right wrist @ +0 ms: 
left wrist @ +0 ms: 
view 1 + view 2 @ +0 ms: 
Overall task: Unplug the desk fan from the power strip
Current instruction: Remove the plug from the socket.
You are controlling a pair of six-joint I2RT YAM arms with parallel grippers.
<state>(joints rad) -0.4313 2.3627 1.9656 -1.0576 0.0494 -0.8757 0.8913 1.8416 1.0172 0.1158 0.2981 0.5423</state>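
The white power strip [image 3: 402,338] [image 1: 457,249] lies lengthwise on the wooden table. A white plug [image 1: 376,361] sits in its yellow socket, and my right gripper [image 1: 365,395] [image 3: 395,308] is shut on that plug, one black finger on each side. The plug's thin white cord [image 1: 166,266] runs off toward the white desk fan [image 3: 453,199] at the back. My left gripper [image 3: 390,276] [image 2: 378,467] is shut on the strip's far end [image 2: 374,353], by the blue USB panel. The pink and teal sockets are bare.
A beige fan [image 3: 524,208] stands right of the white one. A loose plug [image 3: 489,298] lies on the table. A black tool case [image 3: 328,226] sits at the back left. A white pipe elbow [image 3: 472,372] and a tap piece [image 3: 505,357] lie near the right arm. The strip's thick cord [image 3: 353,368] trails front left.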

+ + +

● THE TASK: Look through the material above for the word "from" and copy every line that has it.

● ANSWER SPACE:
Overall task: Unplug the desk fan from the power strip
Current instruction: Remove the plug from the socket.

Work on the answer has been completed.